= TASK DESCRIPTION =
Would you repeat the listing exactly, without any of its images?

= WORKING DATA =

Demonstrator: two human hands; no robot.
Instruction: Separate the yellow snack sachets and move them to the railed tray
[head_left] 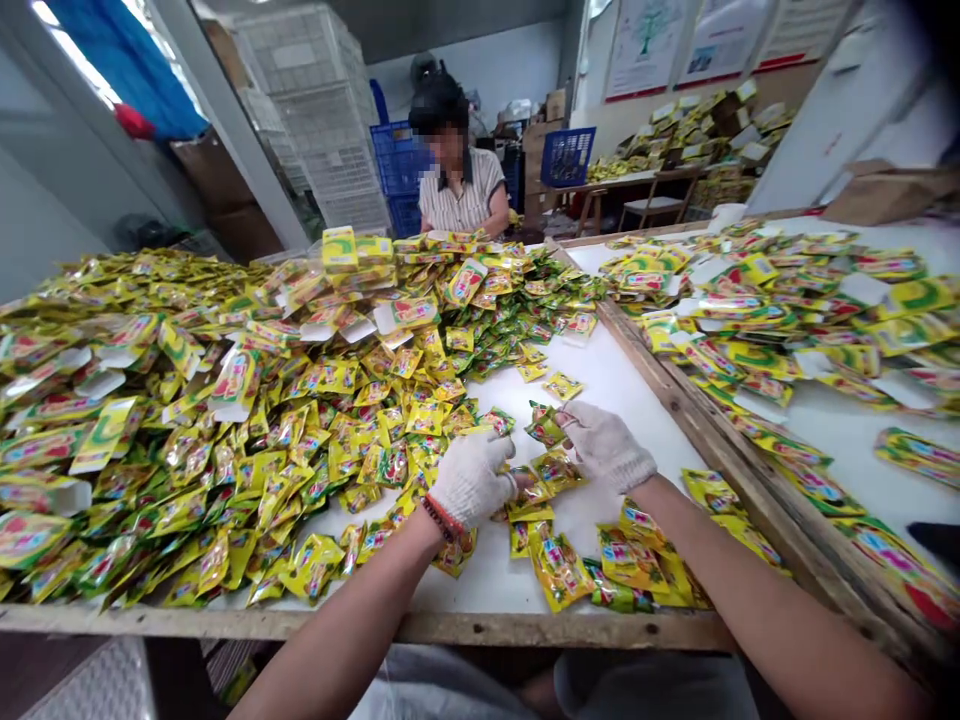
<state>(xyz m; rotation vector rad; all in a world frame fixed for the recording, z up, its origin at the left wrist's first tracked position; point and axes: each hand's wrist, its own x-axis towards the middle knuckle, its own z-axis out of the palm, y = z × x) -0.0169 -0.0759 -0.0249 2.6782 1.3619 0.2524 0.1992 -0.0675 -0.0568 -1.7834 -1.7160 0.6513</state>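
Observation:
My right hand [606,446], in a white knit glove, pinches a small green-and-yellow foil packet [545,424] above the white tabletop. My left hand [472,480], gloved the same way with a beaded bracelet at the wrist, is curled to its left. Beyond its fingers a small green-and-red packet [496,421] shows, which it seems to hold; the palm side is hidden. Between and below both hands lie yellow packets [556,470]. Larger yellow packets [559,570] rest near the table's front edge.
A big heap of small packets [247,480] mixed with flat printed cartons [238,380] covers the left side. A wooden divider [697,430] runs along the right, with more cartons [750,300] beyond. Across the table sits a person [465,190]. Stacked white crates [315,110] stand behind.

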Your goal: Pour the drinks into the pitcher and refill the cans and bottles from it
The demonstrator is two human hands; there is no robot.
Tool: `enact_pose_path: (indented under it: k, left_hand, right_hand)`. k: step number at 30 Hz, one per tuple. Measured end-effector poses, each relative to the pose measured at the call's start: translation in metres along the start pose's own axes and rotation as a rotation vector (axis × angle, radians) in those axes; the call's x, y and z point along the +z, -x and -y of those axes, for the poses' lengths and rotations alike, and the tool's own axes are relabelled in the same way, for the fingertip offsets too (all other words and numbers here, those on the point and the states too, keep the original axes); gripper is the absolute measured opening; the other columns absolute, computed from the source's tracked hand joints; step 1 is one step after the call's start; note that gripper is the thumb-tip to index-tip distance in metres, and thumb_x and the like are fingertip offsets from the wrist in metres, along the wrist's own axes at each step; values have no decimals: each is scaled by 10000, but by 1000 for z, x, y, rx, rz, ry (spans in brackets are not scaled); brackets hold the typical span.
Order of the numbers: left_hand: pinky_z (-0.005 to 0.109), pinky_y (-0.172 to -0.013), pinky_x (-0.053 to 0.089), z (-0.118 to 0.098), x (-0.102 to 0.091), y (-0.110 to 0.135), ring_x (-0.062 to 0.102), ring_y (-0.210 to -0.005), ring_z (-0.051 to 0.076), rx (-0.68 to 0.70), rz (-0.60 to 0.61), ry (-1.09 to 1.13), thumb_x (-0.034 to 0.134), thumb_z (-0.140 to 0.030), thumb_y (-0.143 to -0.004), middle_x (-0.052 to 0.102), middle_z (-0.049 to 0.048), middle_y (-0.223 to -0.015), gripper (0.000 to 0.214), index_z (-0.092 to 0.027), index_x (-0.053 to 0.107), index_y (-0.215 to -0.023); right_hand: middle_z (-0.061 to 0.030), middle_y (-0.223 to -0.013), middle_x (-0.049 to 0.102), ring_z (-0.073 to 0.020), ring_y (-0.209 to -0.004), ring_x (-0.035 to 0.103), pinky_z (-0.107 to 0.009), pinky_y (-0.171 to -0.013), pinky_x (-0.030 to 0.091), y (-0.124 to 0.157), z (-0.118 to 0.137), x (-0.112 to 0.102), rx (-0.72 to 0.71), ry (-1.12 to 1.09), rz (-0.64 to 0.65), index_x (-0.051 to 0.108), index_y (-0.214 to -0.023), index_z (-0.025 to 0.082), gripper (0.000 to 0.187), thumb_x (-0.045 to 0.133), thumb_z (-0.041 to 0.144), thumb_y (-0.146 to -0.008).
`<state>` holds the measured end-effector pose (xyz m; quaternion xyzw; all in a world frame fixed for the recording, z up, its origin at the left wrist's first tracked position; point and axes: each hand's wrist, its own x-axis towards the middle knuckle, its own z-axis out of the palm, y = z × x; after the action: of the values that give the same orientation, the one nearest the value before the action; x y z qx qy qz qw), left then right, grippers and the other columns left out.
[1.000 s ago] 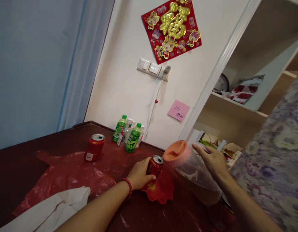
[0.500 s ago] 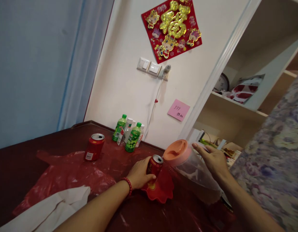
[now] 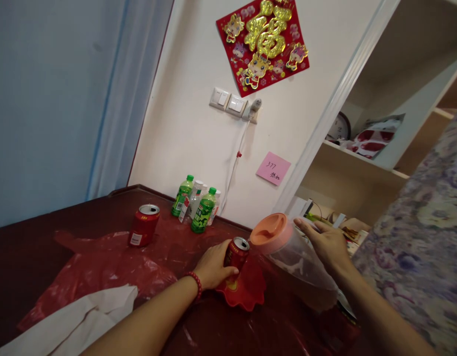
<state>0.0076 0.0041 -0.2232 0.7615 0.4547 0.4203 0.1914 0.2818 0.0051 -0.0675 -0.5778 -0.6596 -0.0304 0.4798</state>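
My left hand [image 3: 214, 267], with a red bead bracelet at the wrist, is wrapped round a red drink can [image 3: 238, 253]. The can is opened at the top and stands in or just over a red scalloped dish [image 3: 250, 291]. In my right hand [image 3: 326, 242] is the handle of a clear plastic pitcher [image 3: 298, 267], tipped to the left. Its orange lid [image 3: 270, 232] has its spout edge at the can's rim. Whether liquid flows there is too small to tell. A second red can [image 3: 144, 226] stands to the left.
Green bottles [image 3: 203, 210] and small clear bottles stand against the wall. A crumpled red plastic bag [image 3: 102, 267] and a white cloth [image 3: 80, 321] lie at left. Another red can [image 3: 341, 326] is partly hidden below my right forearm. A floral curtain [image 3: 417, 247] hangs at right.
Almost nothing differs. Both hands, the can and the tilted pitcher keep their places, with only a very slight shift of the whole view.
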Motion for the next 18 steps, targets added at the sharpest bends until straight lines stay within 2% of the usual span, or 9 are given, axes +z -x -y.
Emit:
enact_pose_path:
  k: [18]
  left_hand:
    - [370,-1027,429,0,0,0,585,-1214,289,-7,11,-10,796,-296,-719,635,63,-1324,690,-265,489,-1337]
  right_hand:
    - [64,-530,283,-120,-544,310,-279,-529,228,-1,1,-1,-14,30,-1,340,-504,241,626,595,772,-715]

= THE COMPLETED TASK =
Demonstrator: two human hands; no robot.
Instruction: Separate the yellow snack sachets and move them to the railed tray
[head_left] 
<state>(xyz m; rotation vector rad; all in a world frame fixed for the recording, z up, its origin at the left wrist's first tracked position; point and axes: each hand's wrist, its own x-axis towards the middle knuckle, its own z-axis out of the palm, y = z × x) -0.0169 -0.0759 -0.0249 2.6782 1.3619 0.2524 0.1992 -0.0675 -0.0568 -1.7834 -1.7160 0.6513</state>
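Observation:
My right hand [606,446], in a white knit glove, pinches a small green-and-yellow foil packet [545,424] above the white tabletop. My left hand [472,480], gloved the same way with a beaded bracelet at the wrist, is curled to its left. Beyond its fingers a small green-and-red packet [496,421] shows, which it seems to hold; the palm side is hidden. Between and below both hands lie yellow packets [556,470]. Larger yellow packets [559,570] rest near the table's front edge.
A big heap of small packets [247,480] mixed with flat printed cartons [238,380] covers the left side. A wooden divider [697,430] runs along the right, with more cartons [750,300] beyond. Across the table sits a person [465,190]. Stacked white crates [315,110] stand behind.
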
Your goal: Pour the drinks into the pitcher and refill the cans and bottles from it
The demonstrator is two human hands; there is no robot.
Tool: `enact_pose_path: (indented under it: k, left_hand, right_hand)`. k: step number at 30 Hz, one per tuple. Measured end-effector poses, each relative to the pose measured at the call's start: translation in metres along the start pose's own axes and rotation as a rotation vector (axis × angle, radians) in those axes; the call's x, y and z point along the +z, -x and -y of those axes, for the poses' lengths and rotations alike, and the tool's own axes are relabelled in the same way, for the fingertip offsets too (all other words and numbers here, those on the point and the states too, keep the original axes); gripper is the absolute measured opening; the other columns absolute, computed from the source's tracked hand joints; step 1 is one step after the call's start; note that gripper is the thumb-tip to index-tip distance in metres, and thumb_x and the like are fingertip offsets from the wrist in metres, along the wrist's own axes at each step; values have no decimals: each is scaled by 10000, but by 1000 for z, x, y, rx, rz, ry (spans in brackets are not scaled); brackets hold the typical span.
Order of the numbers: left_hand: pinky_z (-0.005 to 0.109), pinky_y (-0.172 to -0.013), pinky_x (-0.053 to 0.089), z (-0.118 to 0.098), x (-0.102 to 0.091), y (-0.110 to 0.135), ring_x (-0.062 to 0.102), ring_y (-0.210 to -0.005), ring_z (-0.051 to 0.076), rx (-0.68 to 0.70), rz (-0.60 to 0.61), ry (-1.09 to 1.13), thumb_x (-0.034 to 0.134), thumb_z (-0.140 to 0.030), thumb_y (-0.143 to -0.004), middle_x (-0.052 to 0.102), middle_z (-0.049 to 0.048), middle_y (-0.223 to -0.015), gripper (0.000 to 0.214), index_z (-0.092 to 0.027), index_x (-0.053 to 0.107), index_y (-0.215 to -0.023); right_hand: middle_z (-0.061 to 0.030), middle_y (-0.223 to -0.013), middle_x (-0.049 to 0.102), ring_z (-0.073 to 0.020), ring_y (-0.209 to -0.004), ring_x (-0.035 to 0.103), pinky_z (-0.107 to 0.009), pinky_y (-0.171 to -0.013), pinky_x (-0.030 to 0.091), y (-0.124 to 0.157), z (-0.118 to 0.137), x (-0.112 to 0.102), rx (-0.72 to 0.71), ry (-1.12 to 1.09), rz (-0.64 to 0.65), index_x (-0.051 to 0.108), index_y (-0.214 to -0.023), index_z (-0.025 to 0.082), gripper (0.000 to 0.187), thumb_x (-0.045 to 0.133), thumb_z (-0.041 to 0.144), thumb_y (-0.146 to -0.008).
`<state>` holds the measured end-effector pose (xyz m; quaternion xyzw; all in a world frame fixed for the recording, z up, its origin at the left wrist's first tracked position; point and axes: each hand's wrist, its own x-axis towards the middle knuckle, its own z-axis out of the palm, y = z × x; after the action: of the values that give the same orientation, the one nearest the value before the action; x y z qx qy qz qw), left then right, grippers and the other columns left out.
[1.000 s ago] 
[0.500 s ago] 
[now] 
<state>0.0076 0.0041 -0.2232 0.7615 0.4547 0.4203 0.1914 0.2818 0.0051 -0.0675 -0.5778 -0.6596 -0.0304 0.4798</state>
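My left hand [image 3: 214, 267], with a red bead bracelet at the wrist, is wrapped round a red drink can [image 3: 238, 253]. The can is opened at the top and stands in or just over a red scalloped dish [image 3: 250, 291]. In my right hand [image 3: 326, 242] is the handle of a clear plastic pitcher [image 3: 298, 267], tipped to the left. Its orange lid [image 3: 270, 232] has its spout edge at the can's rim. Whether liquid flows there is too small to tell. A second red can [image 3: 144, 226] stands to the left.
Green bottles [image 3: 203, 210] and small clear bottles stand against the wall. A crumpled red plastic bag [image 3: 102, 267] and a white cloth [image 3: 80, 321] lie at left. Another red can [image 3: 341, 326] is partly hidden below my right forearm. A floral curtain [image 3: 417, 247] hangs at right.
Almost nothing differs. Both hands, the can and the tilted pitcher keep their places, with only a very slight shift of the whole view.
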Motion for the next 18 steps, targets added at the sharpest bends until straight lines stay within 2% of the usual span, or 9 are given, axes +z -x -y.
Emit:
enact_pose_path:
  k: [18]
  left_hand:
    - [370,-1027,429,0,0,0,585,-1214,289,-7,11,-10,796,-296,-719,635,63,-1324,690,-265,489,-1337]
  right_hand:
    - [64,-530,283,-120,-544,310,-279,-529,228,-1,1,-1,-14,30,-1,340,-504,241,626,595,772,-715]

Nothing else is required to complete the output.